A yuletide Steel Magnolias this is not, and after two acts and 27 (!) scenes, the endlessly static and strained script attempts to desperately wrap things up with a holiday sing-along. No thanks.
Nate Eppler directs efficiently enough, and his cast pushes courageously to grab laughs, but the play doesn't give anyone a fighting chance. Billy Ditty's costumes—fun wigs, cool shoes and boots—are fabulous. But what's worse than being all dressed up with nowhere to go? Plus the Barn has ditched its dessert buffet; now you have to order the after-dinner sweets off an à la carte menu. Bah, humbug.
Sight unseen, it's a guarantee that the Barn's back-stage show, A Sanders Family Christmas, is way better than Christmas Belles. It's got a talented musical director at the helm—Tim Fudge—and a potentially good cast that surely can render gospel tunes and Christmas carols with a measure of cheer and warmth. If you're rolling the dice for a holiday outing, give that a shot—and leave Fayro to the locals.
Yet another Texas Christmas
Writer-director Robert A. O'Connell can be credited with trying to craft that original seasonal show we so desperately need. In 2008, he gave us The Road to Bethlehem, which gathered together a motley crew of truth-seekers on their way to pay homage to the newborn Christ Child. That GroundWorks Theatre production was infused with wit, wry language and resonant if lighthearted perspectives on religious culture and the Bible, and proved generally successful.
The same cannot exactly be said for O'Connell's new Christmas on the Pecos, which mines a similar theme: A group of disparate individuals find themselves together on Christmas Eve, ultimately celebrating simple humanity and the magical spirit of the season.
The setting is South Texas in 1995, where two working cowboys (Jim Wright and Lane Wright) have pitched camp to wait out a snowstorm. Eventually, an illegal Mexican couple (Marc Mazzone and Diana Holland) arrive and enlist their aid, especially since the señora is about to deliver a baby. Still later, an eccentric gent in a Santa suit (Weldon Stice) appears and shares the campfire, and lastly, two border patrol officers (Phil Brady and Lily Palmer) enter the scene.

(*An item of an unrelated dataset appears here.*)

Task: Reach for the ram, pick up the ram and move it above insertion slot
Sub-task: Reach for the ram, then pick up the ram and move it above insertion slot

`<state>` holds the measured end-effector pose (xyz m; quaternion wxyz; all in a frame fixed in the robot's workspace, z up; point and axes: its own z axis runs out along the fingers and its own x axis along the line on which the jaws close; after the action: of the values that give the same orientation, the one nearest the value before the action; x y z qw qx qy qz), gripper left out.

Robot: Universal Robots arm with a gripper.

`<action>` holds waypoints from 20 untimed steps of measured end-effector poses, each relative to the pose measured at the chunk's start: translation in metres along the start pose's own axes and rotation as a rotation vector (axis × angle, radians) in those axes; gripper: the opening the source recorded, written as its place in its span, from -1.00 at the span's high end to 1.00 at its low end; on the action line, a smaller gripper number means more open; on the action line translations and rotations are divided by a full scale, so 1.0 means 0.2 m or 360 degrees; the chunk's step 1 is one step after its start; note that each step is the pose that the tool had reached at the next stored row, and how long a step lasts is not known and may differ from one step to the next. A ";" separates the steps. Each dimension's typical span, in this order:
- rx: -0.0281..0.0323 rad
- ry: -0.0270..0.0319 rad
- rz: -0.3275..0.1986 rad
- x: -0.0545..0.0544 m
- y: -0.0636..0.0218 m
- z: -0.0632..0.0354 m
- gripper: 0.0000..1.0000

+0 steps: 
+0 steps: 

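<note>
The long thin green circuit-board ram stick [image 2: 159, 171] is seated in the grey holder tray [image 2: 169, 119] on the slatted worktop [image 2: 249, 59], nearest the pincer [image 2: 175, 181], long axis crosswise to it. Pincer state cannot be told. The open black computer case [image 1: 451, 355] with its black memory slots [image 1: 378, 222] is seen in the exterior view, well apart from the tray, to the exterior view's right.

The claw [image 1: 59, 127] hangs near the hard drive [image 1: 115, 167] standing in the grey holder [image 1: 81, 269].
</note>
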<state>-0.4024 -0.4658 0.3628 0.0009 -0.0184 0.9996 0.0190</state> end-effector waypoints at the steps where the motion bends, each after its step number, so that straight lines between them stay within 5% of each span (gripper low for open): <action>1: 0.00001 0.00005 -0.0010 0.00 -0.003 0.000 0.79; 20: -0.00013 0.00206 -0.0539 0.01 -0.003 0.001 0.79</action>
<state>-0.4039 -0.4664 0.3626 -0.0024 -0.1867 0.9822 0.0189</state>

O'Connell aims for warmth and jocularity, his Nativity analogy evoking the former, his pure-at-heart characterizations evoking the latter. The running time pulls in comfortably at under 90 minutes, but even so, the play limps undramatically to its pat conclusion. Act 1 is almost completely composed of the cowboys regaling each other with personal tales about Christmas, and O'Connell saddles them with longwinded speeches that attempt to exploit the setup well beyond what its lightweight structure can handle. The he-said/he-said dialogue grows tedious, and by the time the immigrant couple make their presence known, it's time for intermission.
Act 2 offers more character humor, some seasonal friendliness and a positive outlook on the good-heartedness of law enforcement, but the practically plotless script is gentle to a fault and relies too much on the ensemble to wring laughs and tenderness out of their somewhat fey portrayals.
O'Connell directs his cast—worthy players all—competently, and everyone seems committed to celebrating the holiday spirit. But alas, the playwright's attempt to more or less rework a previous winning formula is devoid of the least bit of tension, and his characters' interplay is neither as colorful nor as playful as last year's effort.
Christmas on the Pecos has plenty of good will toward men, but not much of anything else.